Valores desproporcionais
Outra desproporção está no próprio valor das multas. De acordo com a lista de sanções publicada pelo MinCom, o valor médio da multa aplicada às televisões comerciais é de R$ 9 mil; já a da rádio comunitária está em R$ 1,6 mil. "Mas um contrato de apoio cultural com uma rádio comunitária é de R$ 50, já com uma emissora de TV é de R$ 2 milhões. A desproporção é enorme, o pagamento da multa pela comercial é simbólico. Com a rádio tem outro peso", explica Oliveira.
Para ele, o recurso que o governo investe para reprimir a radiodifusão comunitária poderia ser utilizado para formar milhares de comunicadores populares. "O governo nos deu um órgão de repressão. Queremos liberdade de publicidade e propaganda, para comércios situados no município. Não aceitamos propaganda da Coca Cola, por exemplo, mas a rádio precisa de sustentabilidade". Ele lembra que o setor privado fatura mais de R$ 1,8 bilhão com verbas institucionais de comunicação. "Parte disso deveria ser destinada às rádios comunitárias".
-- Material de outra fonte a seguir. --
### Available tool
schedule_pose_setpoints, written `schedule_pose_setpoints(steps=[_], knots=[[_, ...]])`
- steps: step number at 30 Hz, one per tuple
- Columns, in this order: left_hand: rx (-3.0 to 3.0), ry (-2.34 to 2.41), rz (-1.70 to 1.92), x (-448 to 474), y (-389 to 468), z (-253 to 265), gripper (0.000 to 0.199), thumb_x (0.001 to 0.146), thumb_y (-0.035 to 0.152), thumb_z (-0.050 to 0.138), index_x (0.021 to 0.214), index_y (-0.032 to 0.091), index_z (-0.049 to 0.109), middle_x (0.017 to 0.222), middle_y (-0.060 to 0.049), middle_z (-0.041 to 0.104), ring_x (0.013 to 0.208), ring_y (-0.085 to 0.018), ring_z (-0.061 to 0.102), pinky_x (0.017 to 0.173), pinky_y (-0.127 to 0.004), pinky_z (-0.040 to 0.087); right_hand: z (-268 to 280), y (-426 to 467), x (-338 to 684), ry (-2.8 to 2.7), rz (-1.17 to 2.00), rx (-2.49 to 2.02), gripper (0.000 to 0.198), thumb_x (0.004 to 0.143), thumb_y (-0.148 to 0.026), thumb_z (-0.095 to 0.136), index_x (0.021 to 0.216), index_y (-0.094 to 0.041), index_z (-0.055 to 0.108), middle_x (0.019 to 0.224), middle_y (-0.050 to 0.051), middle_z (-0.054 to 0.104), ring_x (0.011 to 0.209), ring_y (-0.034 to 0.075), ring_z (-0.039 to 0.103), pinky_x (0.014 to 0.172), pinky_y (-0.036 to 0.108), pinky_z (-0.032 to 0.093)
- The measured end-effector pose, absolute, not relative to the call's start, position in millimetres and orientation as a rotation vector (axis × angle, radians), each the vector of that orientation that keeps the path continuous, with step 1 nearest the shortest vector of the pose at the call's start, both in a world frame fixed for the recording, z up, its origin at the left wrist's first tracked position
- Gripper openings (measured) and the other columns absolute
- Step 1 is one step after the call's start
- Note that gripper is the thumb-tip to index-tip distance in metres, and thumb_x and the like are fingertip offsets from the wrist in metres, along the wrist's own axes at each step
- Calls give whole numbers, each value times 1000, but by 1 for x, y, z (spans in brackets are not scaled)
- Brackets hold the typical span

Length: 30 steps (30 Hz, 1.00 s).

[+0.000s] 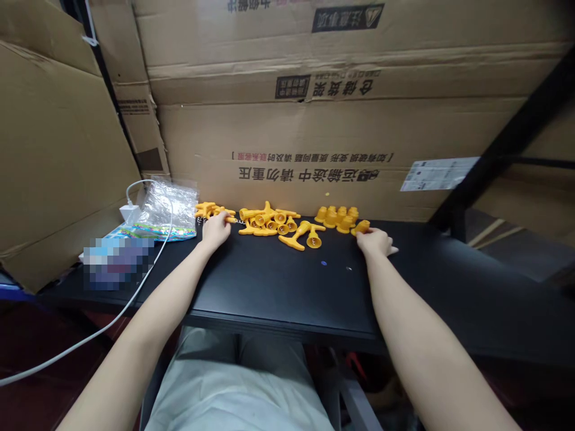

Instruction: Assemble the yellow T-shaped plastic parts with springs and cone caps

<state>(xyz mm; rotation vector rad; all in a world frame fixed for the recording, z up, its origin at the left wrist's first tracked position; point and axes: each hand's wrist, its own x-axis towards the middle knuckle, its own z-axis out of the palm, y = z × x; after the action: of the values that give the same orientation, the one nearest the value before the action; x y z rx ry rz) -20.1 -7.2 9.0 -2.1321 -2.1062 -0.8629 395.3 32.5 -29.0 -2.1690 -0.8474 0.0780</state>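
My left hand is closed around a yellow corkscrew, whose metal spiral sticks out to the right. Behind that hand lies a small heap of yellow T-shaped corkscrew handles with bare spirals. With its fingertips, my right hand grips a yellow bell-shaped cap, tilted at the right end of a group of similar caps. Between my hands is a pile of yellow corkscrews with caps on them. Closer to me lie a couple more capped corkscrews.
A cardboard sheet walls off the back of the black table. On the left are a clear plastic bag, a white charger and its cable. A small blue piece lies in front. A dark metal post rises at the right.
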Motion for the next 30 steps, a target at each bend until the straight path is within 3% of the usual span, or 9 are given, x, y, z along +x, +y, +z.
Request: schedule_pose_setpoints(steps=[4, 11, 14, 18, 24, 30], knots=[[-2152, -2075, -913, -20, -6, 7, 29, 86, 19, 47, 112, 23, 61, 99, -5, 71, 96, -21, 66, 81, -29, 49, -29, 37, 392, -974, 95, -2186, 31, 75, -20, 58, 104, -20, 67, 110, 11, 67, 111, 30, 54, 98, 49, 32], [-2177, -1866, -1169, -22, 0, 0, 36, 92, 27, 44, 127, 20, 49, 125, -11, 61, 112, -23, 60, 93, -35, 47, -28, 34, 388, -1163, 82, -2302, 33, 75, -22, 56, 104, -17, 70, 117, 16, 64, 118, 34, 51, 99, 53, 33], [-2160, -1736, -1221, -25, 3, 0, 41, 93, 28, 43, 132, 16, 45, 127, -15, 58, 119, -24, 55, 99, -38, 44, -25, 32, 383, -1211, 63, -2360, 34, 76, -21, 56, 107, -14, 69, 123, 20, 60, 121, 36, 47, 100, 58, 31], [-2045, -1766, -1159, -33, 4, 7, 46, 95, 30, 39, 138, 14, 41, 128, -18, 56, 121, -27, 52, 102, -45, 40, -14, 22, 371, -1211, -42, -2383, 33, 79, -18, 52, 108, -10, 65, 125, 22, 57, 120, 35, 46, 101, 58, 28], [-1867, -1817, -1076, -47, 15, 23, 49, 95, 27, 34, 143, 17, 39, 133, -19, 53, 124, -30, 48, 110, -59, 25, 10, 7, 344, -1261, -352, -2122, 31, 83, -18, 44, 110, -9, 56, 116, 20, 58, 109, 30, 50, 94, 49, 34], [-2069, -1699, -683, -50, 43, 24, 47, 95, 26, 34, 141, 19, 41, 133, -18, 54, 127, -29, 46, 112, -65, 10, 7, 11, 340, -1324, -389, -1984, 28, 82, -21, 43, 106, -11, 54, 110, 19, 57, 104, 31, 50, 88, 48, 35]])
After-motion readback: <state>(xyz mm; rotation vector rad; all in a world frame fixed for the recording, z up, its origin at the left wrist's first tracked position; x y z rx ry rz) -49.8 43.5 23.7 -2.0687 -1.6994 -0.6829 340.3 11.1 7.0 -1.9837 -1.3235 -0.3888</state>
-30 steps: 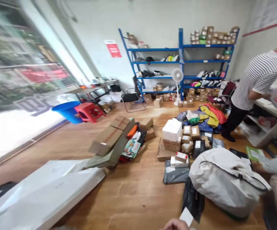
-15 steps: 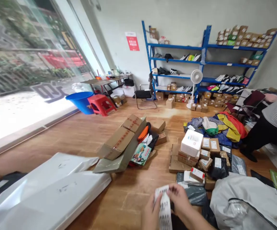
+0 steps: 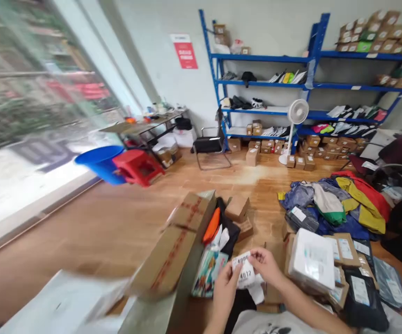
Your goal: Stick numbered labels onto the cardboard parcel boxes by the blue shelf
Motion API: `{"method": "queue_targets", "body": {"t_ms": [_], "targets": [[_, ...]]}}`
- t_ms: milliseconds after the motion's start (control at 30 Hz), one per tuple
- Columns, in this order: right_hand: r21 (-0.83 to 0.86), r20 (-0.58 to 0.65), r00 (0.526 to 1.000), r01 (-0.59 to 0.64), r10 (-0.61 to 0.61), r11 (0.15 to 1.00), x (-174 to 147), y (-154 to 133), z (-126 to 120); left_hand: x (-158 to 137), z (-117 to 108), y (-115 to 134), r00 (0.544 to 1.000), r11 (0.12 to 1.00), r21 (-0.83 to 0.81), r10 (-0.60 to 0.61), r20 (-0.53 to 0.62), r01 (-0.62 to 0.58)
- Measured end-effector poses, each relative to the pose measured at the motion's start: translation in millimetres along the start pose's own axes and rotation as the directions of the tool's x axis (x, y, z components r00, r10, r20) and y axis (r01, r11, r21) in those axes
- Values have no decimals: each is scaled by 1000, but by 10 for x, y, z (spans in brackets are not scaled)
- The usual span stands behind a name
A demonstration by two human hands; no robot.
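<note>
While both hands' fingers (image 3: 256,258) pinch it, label strip (image 3: 245,274) hangs between

Your left hand (image 3: 226,284) and right hand (image 3: 265,264) meet in front of you, both pinching a strip of white labels (image 3: 244,274) printed with the numbers 4006 and 4012; the strip's lower end curls down between your wrists. Just left of your hands a long cardboard box (image 3: 176,246) bound with red tape leans over a pile holding an orange item (image 3: 211,226) and a colourful packet (image 3: 208,272). To your right a white parcel (image 3: 310,262) sits on small labelled cartons, with a heap of coloured bags (image 3: 340,202) beyond. Blue shelving (image 3: 312,55) lines the far wall, a white fan (image 3: 296,113) before it, and a blue tub (image 3: 100,162) beside a red stool (image 3: 137,166) stands by the window.
</note>
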State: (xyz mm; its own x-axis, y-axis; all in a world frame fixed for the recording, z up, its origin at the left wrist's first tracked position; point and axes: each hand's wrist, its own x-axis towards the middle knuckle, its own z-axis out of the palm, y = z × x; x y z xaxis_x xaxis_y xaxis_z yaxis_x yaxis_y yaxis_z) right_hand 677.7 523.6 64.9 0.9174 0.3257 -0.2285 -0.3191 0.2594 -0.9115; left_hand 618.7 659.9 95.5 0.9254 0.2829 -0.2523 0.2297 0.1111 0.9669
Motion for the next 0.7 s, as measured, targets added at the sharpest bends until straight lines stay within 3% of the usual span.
{"method": "queue_targets", "body": {"t_ms": [133, 233, 300, 433, 567, 633, 700], "targets": [[41, -117, 992, 41, -36, 998, 906, 150, 99, 1102, -100, 40, 993, 987, 152, -58, 99, 42], [79, -232, 971, 85, -65, 993, 1485, 123, 108, 1902, -41, 194, 974, 967, 250, -19, 224, -39], [93, -317, 942, 148, -111, 985, 1783, 13, 40, 2379, 111, 354, 935, 938, 319, 14, 354, -135], [160, -493, 859, 250, -142, 955, 2253, -232, -299, 3155, 661, 629, 820, 845, 412, 53, 569, -340], [231, -652, 748, 355, -127, 906, 2700, -329, -861, 3771, 1381, 719, 685, 722, 430, 83, 724, -542], [246, -684, 720, 377, -116, 893, 2968, -357, -1200, 4103, 1762, 745, 620, 673, 408, 95, 779, -616], [250, -680, 723, 384, -121, 889, 3309, -410, -1557, 4500, 2147, 782, 562, 646, 388, 78, 824, -658]]}}
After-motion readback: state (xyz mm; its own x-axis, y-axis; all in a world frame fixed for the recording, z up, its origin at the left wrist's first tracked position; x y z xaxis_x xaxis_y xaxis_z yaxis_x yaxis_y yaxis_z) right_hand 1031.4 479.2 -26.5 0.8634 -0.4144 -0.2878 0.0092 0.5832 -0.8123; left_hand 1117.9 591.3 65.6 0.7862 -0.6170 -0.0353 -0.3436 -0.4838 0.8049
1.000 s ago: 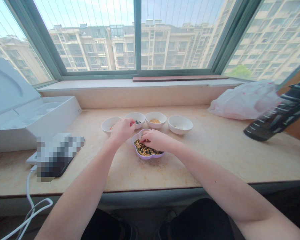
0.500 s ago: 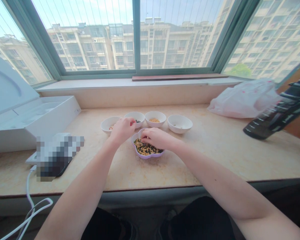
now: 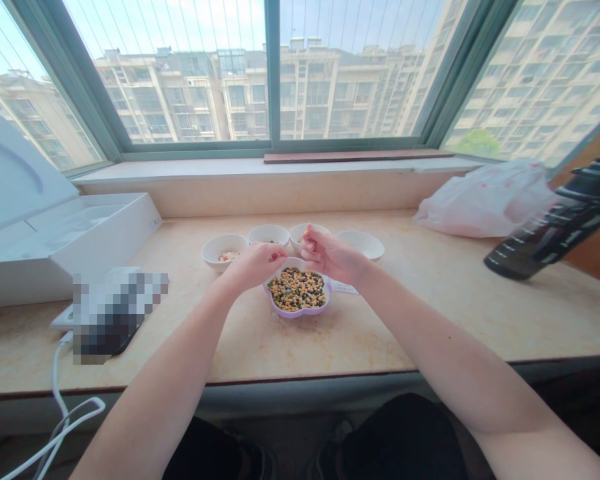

O coordenador da Abraço-SP acrescenta ainda que, em 2011, o governo federal perdoou R$ 8,4 milhões em dívidas de emissoras de rádio e TV comerciais, ao considerar prescritos os 8.231 processos abertos por irregularidades cometidas entre 1995 e 2007. Apenas 9% das multas foram quitadas. As punições se referem, principalmente, a transmissão de programação em raio maior do que o permitido, não respeitar o limite de 25% de propaganda comercial ou deixar de veicular a "Voz do Brasil".
Ministério das Comunicações
Em entrevista à Abong, o diretor do Departamento de Acompanhamento e Avaliação de Serviços de Comunicação Eletrônica do MinCom, Octavio Pieranti, defendeu que o convênio estabelecido com a Anatel é "absolutamente legal. O ministério delegou a competência, sem abrir mão de sancionar. A Anatel grava, oficia entidade, e a partir disso conclui o procedimento e envia para o Ministério, que sanciona".
Em relação aos apoios culturais, afirma que a definição em portaria ocorreu após consulta pública, e as rádios possuem cinco dias corridos para apresentação de defesa. "São publicidades comerciais, pois incluem menção a preço, produto e condições de pagamento. Não é juízo de valor".
Sobre o valor das multas, afirma que a variação se dá de acordo com o tipo de emissora. "Mas o Ministério tem que trabalhar com o teto definido em lei". Por isso, a diferença não obedece a proporcionalidade de valores arrecadados com a publicidade e propaganda. Ele também afirma que a fiscalização continuará. "Estamos fazendo por município, com procedimento similar ao das fiscalizações da Controladoria Geral da União (CGU). As rádios comunitárias dão voz à população e fazem prestação de serviços importante, mas a orientação é fiscalizar todas".